Thursday, 27 November 2025

2 — Realism: Why “Objects First” Cannot Explain Objects

Realism seems sturdy.
Common-sense.
Philosophically conservative in the way people find comforting.

“There are objects out there. They exist independently. They have properties. They persist. They interact.”

But realism’s confidence hides a deep structural flaw:

it assumes the very thing it cannot account for — the object.

Once you shift to a relational ontology, the foundations realism stands on evaporate, not because objects don’t exist, but because objects cannot be primary.

Realism is not wrong about the world being actual.
It is wrong about how actuality happens.

Let’s cut through to the structural errors.


1. Realism assumes objects as primitives — but objects are outcomes

In realism, objects are basic:
self-contained, bounded, independently existing units with intrinsic properties.

But what actually constitutes an “object”?

  • differentiation

  • boundary conditions

  • stable relational constraints

  • internal coherence

  • scale-dependent organisation

Every one of these is relational, not intrinsic.

Objects are not what the world is made of.
Objects are what certain relational configurations actualise as, at certain scales, under certain constraints.

Realism confuses an outcome with a basis.


2. Realism cannot explain persistence without smuggling in relation

Ask a realist: How does an object remain the same across time?

They will gesture at identity, essence, substance, or properties.

But persistence requires:

  • continuity relations

  • constraint maintenance

  • feedback processes

  • systemic stability

  • perspectival coherence

That is: an organised web of relations that preserve the object’s recognisability across perspectival cuts.

There is no non-relational account of stability.

Realism treats persistence as a primitive instead of something implemented.

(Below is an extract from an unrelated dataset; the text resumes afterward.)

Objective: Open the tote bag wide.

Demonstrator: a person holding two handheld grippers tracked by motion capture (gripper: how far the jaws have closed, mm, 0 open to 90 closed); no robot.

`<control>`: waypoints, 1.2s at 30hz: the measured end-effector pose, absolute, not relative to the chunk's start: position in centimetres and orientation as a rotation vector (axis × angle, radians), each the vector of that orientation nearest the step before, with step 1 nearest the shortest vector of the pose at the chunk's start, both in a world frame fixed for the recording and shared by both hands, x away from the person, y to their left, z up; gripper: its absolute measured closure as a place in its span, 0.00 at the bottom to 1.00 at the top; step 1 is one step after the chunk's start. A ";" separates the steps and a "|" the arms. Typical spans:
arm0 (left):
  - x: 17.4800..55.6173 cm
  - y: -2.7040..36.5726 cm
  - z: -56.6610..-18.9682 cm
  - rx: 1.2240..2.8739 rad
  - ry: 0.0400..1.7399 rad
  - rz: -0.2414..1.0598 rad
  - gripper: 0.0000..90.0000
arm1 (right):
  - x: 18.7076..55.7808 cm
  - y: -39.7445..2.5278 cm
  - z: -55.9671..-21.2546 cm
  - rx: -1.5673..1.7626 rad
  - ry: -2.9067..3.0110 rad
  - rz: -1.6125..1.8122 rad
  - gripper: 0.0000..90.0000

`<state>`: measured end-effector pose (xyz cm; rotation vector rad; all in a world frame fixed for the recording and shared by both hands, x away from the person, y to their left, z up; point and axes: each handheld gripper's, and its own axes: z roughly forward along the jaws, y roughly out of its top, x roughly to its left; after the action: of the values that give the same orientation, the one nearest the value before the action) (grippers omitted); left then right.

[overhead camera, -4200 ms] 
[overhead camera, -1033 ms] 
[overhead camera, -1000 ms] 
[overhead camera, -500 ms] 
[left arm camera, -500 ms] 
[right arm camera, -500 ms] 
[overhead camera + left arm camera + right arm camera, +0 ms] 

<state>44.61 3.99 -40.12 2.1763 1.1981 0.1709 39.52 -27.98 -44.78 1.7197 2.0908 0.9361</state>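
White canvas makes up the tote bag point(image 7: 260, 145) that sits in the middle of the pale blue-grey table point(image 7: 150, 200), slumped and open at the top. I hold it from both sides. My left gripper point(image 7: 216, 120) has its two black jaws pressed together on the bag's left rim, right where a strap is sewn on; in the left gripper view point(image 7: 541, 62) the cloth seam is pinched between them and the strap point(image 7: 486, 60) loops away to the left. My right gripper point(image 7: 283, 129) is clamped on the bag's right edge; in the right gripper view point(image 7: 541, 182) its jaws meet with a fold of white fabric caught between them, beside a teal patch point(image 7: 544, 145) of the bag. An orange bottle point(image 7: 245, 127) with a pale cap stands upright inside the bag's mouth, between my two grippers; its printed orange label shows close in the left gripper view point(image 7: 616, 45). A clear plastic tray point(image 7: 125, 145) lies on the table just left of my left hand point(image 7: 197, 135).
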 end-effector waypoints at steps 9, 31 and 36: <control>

3. Realism treats properties as intrinsic — but properties are relational

Even the most “intrinsic” property (say, mass or charge) is defined through systems of relations:

  • gravitational relations

  • electromagnetic interactions

  • inertial frames

  • measurement conventions

  • scale-dependent behaviours

A property that does not manifest in relations is indistinguishable from no property at all.

Realism needs intrinsic properties; physics and ontology give it relational dispositions.


4. Realism relies on a notion of “independence” that dissolves on contact

Objects, we are told, exist independently of perception.

Fine.

But independence is not an ontological primitive.
It is a relational configuration: a degree of non-dependence within a network of constraints.

For something to count as “independent,” one already needs:

  • a relational field

  • contrasting dependencies

  • differential constraints

  • perspectival boundaries

Realism imports all of this without acknowledging it.
The concept of independence presupposes the relational ontology realism denies.


5. Realism confuses epistemic access with ontological status

Realists often say:

“We perceive objects because objects exist.”

This reverses the order.
“Objecthood” is the relational pattern that construal is sensitive to.

Realism thinks objects explain construal.
In fact, construal reveals the relational organisation that constitutes objects.

Realism keeps trying to use the map to explain the terrain, but insists the terrain is independent of mapping categories — a contradiction it cannot resolve.


6. Realism cannot account for emergence except by ignoring it

Realism’s model predates complexity.

When higher-order phenomena appear (cells, organisms, ecosystems, consciousness), realism must say:

  • either these things are reducible to lower-level objects

  • or they are vague, derivative, or “not really real”

  • or they are magically emergent from intrinsic properties

None of these options are coherent.

Emergence requires relational constraint architectures, not collections of self-contained things.

Objects are not the building blocks of emergence.
Emergence is the building block of objects.

Realism has the order backwards.


7. Realism’s “world of objects” cannot produce a world

A world is not a pile of things.
A world is a structured space of potential actualisation.

Realism has no account of:

  • potentiality

  • construal

  • system/instance differentiation

  • perspectival shifts

  • the conditions of eventhood

It just assumes objects interacting in space-time.
But neither “interaction” nor “space-time” nor “object” nor “causality” are primitives.
They are relational constructions.

Realism begins where ontology needs to end.


The relational verdict

Realism is not wrong about actuality.
It is wrong about origins.

It treats objects as the ground of relation.
But objects arise from relational organisation.

It treats properties as intrinsic.
But properties only mean anything through networks of constraint.

It treats persistence as primitive.
But persistence is a relational maintenance process.

It treats independence as ontological.
But independence is a relational phenomenon.

Realism was designed for a world made of things.
We live in a world made of relations that sometimes actualise as things.

Realism sees the results.
Relational ontology explains the conditions that make those results possible.